#### [Instructions for the task]
Check each line of the material below for "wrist" and copy those where it appears.

#### [Data block]
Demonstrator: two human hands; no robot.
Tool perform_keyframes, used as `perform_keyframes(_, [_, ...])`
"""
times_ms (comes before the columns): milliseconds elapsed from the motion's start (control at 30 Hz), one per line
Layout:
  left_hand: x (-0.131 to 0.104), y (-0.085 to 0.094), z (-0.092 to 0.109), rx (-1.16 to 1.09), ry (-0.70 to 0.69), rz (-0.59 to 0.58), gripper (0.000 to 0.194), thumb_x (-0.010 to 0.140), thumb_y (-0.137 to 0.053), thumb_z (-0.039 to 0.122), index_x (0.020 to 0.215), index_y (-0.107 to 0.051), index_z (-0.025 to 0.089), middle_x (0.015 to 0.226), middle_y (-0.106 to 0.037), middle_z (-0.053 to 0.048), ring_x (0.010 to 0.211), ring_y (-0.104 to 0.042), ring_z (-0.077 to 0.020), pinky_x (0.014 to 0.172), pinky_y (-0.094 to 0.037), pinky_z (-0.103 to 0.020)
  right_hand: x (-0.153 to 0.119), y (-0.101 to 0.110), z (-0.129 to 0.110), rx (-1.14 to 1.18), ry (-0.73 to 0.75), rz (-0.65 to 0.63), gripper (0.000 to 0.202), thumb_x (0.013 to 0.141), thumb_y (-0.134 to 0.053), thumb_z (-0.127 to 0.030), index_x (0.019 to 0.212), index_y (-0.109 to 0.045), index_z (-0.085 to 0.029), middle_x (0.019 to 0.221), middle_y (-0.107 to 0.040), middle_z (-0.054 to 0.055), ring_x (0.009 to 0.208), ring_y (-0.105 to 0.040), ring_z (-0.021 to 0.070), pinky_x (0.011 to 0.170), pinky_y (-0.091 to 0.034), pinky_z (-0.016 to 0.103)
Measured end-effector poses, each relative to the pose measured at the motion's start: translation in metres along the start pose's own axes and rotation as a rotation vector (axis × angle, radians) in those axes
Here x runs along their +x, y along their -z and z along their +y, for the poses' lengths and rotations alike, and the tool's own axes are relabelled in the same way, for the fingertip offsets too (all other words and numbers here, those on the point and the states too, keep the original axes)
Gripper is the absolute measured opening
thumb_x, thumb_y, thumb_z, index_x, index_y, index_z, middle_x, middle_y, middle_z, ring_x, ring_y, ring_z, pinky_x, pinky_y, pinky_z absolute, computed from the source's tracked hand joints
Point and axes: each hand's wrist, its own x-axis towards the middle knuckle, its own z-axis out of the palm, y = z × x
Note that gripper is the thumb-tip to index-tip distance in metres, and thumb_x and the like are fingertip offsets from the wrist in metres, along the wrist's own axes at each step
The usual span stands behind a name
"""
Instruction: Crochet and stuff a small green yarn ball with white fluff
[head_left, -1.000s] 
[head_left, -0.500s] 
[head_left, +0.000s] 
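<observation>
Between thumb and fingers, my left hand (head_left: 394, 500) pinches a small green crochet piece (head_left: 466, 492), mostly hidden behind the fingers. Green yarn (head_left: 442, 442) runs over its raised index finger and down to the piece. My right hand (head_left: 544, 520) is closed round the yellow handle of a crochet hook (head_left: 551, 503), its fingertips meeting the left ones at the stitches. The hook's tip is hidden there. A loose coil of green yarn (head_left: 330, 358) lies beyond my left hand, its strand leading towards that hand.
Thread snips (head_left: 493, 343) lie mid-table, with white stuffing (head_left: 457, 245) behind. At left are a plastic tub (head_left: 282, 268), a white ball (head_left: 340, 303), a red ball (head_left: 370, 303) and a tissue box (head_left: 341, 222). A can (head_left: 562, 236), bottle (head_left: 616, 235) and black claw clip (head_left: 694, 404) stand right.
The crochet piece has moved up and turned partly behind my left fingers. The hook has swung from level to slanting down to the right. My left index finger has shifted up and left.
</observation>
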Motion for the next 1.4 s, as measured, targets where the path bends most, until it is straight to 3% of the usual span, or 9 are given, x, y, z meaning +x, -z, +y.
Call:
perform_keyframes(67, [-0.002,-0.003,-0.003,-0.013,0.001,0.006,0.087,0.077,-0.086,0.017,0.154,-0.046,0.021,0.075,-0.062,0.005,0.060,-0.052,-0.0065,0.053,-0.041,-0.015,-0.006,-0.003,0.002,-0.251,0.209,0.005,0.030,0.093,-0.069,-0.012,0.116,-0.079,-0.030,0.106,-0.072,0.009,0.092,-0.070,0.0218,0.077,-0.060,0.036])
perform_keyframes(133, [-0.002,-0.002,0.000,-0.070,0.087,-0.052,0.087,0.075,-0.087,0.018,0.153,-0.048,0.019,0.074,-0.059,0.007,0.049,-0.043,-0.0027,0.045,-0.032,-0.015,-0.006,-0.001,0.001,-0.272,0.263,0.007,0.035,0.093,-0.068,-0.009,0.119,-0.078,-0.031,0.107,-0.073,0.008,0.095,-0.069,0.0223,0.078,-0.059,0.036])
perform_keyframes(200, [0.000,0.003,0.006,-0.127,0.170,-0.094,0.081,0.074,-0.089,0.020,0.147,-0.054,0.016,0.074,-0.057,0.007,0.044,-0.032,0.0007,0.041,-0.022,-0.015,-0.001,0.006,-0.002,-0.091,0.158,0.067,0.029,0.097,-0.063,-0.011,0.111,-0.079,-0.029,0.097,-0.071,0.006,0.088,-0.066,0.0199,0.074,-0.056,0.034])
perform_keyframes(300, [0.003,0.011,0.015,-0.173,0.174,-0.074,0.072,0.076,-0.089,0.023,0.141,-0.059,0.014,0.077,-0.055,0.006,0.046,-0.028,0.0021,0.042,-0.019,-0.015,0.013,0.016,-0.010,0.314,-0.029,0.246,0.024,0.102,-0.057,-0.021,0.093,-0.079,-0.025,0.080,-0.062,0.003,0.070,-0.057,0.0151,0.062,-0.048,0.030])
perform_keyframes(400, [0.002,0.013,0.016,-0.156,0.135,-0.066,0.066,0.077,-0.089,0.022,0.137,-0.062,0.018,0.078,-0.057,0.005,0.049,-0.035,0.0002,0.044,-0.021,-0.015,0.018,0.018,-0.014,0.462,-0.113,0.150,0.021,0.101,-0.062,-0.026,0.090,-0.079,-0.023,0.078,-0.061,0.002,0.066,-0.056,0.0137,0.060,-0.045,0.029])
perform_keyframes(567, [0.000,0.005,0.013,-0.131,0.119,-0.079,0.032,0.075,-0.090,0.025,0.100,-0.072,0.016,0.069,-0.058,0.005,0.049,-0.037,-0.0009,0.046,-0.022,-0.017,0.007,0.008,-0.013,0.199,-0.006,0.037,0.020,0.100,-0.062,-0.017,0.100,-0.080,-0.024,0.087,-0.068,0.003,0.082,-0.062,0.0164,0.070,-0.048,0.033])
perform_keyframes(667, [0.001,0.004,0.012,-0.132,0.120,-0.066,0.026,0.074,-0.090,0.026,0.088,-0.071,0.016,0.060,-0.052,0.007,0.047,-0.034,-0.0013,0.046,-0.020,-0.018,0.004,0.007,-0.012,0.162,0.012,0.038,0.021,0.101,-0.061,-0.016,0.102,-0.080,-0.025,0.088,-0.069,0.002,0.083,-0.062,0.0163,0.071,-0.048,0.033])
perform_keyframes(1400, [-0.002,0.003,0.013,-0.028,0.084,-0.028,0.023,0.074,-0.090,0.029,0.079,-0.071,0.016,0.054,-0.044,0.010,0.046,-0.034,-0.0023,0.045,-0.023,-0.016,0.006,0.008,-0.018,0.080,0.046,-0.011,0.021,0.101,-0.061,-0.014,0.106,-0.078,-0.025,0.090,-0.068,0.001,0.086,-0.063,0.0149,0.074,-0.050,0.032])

#### [Task output]
Point and axes: each hand's wrist, its own x-axis towards the middle knuckle, its own z-axis out of the palm, y = z × x
Note that gripper is the thumb-tip to index-tip distance in metres, and thumb_x and the like are fingertip offsets from the wrist in metres, along the wrist's own axes at each step

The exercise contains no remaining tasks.